▸ **Goal of the exercise**:
Copy out the first line of the listing and every line after it, exactly, until you have copied the line containing "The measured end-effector".

[[ Data segment, beginning ]]

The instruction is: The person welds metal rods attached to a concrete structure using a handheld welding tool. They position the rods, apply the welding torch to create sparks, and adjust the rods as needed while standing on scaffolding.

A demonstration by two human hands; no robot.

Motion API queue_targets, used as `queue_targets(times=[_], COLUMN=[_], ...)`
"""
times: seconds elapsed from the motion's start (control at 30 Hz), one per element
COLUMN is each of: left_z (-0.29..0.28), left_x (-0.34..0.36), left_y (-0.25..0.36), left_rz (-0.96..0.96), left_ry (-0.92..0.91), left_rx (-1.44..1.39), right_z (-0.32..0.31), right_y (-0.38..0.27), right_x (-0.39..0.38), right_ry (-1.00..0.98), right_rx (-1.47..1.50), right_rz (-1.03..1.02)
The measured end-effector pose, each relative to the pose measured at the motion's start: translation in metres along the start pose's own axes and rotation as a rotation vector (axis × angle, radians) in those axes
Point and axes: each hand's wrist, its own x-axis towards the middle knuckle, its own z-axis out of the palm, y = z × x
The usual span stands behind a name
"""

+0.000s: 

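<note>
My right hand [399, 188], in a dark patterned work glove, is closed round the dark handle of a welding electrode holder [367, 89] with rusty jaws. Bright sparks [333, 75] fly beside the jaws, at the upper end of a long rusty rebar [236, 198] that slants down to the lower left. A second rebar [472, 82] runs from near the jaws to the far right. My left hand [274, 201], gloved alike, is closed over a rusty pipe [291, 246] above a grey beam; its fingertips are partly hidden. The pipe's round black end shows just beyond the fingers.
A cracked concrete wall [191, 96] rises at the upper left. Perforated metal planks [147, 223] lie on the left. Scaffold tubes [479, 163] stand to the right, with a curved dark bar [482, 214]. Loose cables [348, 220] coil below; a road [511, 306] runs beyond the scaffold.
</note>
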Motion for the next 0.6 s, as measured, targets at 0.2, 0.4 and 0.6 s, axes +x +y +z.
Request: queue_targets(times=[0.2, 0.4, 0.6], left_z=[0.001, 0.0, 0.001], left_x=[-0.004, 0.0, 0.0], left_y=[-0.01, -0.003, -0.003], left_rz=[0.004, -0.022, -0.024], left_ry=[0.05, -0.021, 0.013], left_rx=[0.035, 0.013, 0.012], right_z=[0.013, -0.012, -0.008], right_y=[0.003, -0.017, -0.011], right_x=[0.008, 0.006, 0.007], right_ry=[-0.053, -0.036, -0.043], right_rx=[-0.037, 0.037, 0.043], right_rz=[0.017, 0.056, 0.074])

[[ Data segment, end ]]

▸ **Answer**:
The instruction is: The person welds metal rods attached to a concrete structure using a handheld welding tool. They position the rods, apply the welding torch to create sparks, and adjust the rods as needed while standing on scaffolding.

A demonstration by two human hands; no robot.

Motion API queue_targets, used as `queue_targets(times=[_], COLUMN=[_], ...)`
"""
times: seconds elapsed from the motion's start (control at 30 Hz), one per element
COLUMN is each of: left_z (-0.29..0.28), left_x (-0.34..0.36), left_y (-0.25..0.36), left_rz (-0.96..0.96), left_ry (-0.92..0.91), left_rx (-1.44..1.39), right_z (-0.32..0.31), right_y (-0.38..0.27), right_x (-0.39..0.38), right_ry (-1.00..0.98), right_rx (-1.47..1.50), right_rz (-1.03..1.02)
The measured end-effector pose, each relative to the pose measured at the motion's start: translation in metres along the start pose's own axes and rotation as a rotation vector (axis × angle, radians) in those axes

Nothing further is required for this exercise.